Are asymptomatic dengue “patients” a source of dengue infection to others?

A proposal has been made that the way to control the current dengue epidemic is by “isolating” known dengue patients from the bite of aedes mosquitoes. The rationale being that the only source of the dengue virus is a dengue patient. If that source is eliminated by preventing aedes mosquitoes from biting dengue patients, the epidemic could be brought under control, with the demise of the already infected aedes mosquitoes. See

It is known that some people do develop dengue infection without showing any symptoms i.e. asymptomatic patients. A quite reasonable doubt has been raised that the asymptomatic patients would be a continuing source of the dengue virus and the above mentioned strategy would not work. 

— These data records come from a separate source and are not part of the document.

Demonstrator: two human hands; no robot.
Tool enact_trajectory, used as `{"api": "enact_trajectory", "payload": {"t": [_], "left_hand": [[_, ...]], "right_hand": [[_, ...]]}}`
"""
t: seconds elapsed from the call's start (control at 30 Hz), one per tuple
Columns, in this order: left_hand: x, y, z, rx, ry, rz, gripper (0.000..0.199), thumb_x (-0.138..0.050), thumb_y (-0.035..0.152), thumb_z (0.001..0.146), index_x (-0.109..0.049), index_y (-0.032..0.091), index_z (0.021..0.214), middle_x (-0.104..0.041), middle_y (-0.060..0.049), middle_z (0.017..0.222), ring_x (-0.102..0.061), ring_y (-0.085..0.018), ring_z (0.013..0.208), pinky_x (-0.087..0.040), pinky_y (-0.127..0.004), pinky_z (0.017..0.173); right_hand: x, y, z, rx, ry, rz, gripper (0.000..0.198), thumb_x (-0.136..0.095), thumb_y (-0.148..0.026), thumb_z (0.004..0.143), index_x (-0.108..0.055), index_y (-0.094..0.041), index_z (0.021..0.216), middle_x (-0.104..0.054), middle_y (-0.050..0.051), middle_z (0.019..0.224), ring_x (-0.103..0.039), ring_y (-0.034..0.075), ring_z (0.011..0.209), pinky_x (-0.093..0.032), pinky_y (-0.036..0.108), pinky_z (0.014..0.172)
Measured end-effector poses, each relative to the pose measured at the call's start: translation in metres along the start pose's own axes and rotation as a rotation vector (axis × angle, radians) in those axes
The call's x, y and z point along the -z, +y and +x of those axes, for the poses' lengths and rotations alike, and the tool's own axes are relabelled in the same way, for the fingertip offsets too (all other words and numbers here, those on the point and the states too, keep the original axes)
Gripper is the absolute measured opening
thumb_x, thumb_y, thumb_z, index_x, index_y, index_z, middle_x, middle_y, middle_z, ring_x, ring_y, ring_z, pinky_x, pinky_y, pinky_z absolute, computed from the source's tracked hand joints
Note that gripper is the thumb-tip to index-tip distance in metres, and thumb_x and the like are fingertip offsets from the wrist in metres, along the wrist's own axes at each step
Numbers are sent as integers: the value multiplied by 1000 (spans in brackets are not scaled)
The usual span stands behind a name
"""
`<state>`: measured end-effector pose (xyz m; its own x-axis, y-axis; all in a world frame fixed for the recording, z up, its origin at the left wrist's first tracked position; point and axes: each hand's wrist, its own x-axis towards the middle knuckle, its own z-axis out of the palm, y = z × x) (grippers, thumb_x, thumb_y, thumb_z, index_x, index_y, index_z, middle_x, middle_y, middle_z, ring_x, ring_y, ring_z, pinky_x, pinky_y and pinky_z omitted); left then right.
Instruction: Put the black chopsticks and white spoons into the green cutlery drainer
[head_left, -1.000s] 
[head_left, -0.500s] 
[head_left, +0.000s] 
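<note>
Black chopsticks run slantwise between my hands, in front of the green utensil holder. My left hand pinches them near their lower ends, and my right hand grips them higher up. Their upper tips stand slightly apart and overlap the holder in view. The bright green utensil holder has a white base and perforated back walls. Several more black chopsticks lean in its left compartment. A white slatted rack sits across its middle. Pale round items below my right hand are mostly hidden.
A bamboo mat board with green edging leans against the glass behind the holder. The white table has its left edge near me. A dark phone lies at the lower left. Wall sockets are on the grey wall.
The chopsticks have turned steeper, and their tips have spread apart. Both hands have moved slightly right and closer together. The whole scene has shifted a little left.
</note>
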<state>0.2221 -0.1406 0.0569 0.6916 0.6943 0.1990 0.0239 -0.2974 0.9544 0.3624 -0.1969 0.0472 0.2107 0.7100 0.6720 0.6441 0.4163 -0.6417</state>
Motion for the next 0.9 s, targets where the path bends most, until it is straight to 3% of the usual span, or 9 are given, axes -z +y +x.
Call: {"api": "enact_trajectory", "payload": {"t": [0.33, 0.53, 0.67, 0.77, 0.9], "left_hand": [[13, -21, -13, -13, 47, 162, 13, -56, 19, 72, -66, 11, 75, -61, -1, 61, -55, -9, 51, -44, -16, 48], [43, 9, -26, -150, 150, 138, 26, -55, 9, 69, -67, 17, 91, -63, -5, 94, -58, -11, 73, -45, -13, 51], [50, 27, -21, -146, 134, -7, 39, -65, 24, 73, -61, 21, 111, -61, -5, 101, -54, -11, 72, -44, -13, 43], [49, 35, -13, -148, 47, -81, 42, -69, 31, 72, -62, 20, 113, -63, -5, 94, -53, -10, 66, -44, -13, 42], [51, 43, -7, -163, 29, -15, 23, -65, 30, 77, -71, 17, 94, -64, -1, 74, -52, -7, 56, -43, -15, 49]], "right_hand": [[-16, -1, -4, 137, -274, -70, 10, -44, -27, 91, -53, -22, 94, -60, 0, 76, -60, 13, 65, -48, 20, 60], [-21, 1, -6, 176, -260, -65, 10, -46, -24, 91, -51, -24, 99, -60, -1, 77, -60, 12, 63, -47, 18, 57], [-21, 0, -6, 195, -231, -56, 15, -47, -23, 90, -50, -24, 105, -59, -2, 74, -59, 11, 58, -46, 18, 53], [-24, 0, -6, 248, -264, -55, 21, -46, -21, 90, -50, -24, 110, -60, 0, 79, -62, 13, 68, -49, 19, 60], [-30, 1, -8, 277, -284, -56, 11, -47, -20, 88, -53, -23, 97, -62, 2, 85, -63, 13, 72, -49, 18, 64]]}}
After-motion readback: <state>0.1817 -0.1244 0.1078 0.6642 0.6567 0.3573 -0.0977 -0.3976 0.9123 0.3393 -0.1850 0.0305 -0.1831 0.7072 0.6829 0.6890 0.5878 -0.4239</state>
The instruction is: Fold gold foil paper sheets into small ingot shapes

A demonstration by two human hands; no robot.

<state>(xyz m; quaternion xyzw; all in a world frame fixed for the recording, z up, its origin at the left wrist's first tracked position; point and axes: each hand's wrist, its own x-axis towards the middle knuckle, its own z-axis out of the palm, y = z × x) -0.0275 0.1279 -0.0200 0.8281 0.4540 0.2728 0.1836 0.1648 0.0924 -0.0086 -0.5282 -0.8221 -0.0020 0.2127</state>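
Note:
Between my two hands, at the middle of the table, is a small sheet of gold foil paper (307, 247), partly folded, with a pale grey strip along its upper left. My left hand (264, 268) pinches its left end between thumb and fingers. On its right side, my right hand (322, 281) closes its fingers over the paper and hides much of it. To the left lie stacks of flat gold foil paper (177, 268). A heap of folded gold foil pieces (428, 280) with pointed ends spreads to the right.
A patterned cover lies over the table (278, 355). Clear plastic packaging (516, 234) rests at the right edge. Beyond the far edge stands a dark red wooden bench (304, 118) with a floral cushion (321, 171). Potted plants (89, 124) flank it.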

The sequence of events for a dengue infection

Before responding to this possible drawback to the suggested strategy, it is necessary to briefly remind readers the sequence of events for a dengue infection. Before a person catches dengue, he or she has to be bitten by an dengue infected aedes mosquito. An aedes mosquito becomes infected by biting a dengue patient. During the illness period of a dengue patient, which usually lasts for about a week, (unless there are complications), there is a “window” of about 5 days or 7 at the most, when the patient becomes infectious to a mosquito. This period begins on the day before the patient becomes ill and lasts for about the first 5 days of illness. The reason why the patient is infectious only during this period of illness is because the dengue virus is present in sufficient numbers in the blood of the patient only during these days. The virus is not present in the blood of the patient during the incubation period or after the fever has subsided. The patient is infectious to aedes mosquitoes if the mosquito can collect the virus from the blood of the patient by biting. If there is no virus in the blood of the patient, the patient is not infectious to the mosquito A sure sign that a dengue patient is infectious (i.e. has virus in the blood) is the presence of fever. If fever is absent the patient is most unlikely to be infectious. By definition an asymptomatic “patient” has no fever.

Asymptomatic “patients”

One other misunderstanding that need to be clarified is the way that asymptomatic patients are counted.  The manner by which asymptomatic patients are counted is as follows. 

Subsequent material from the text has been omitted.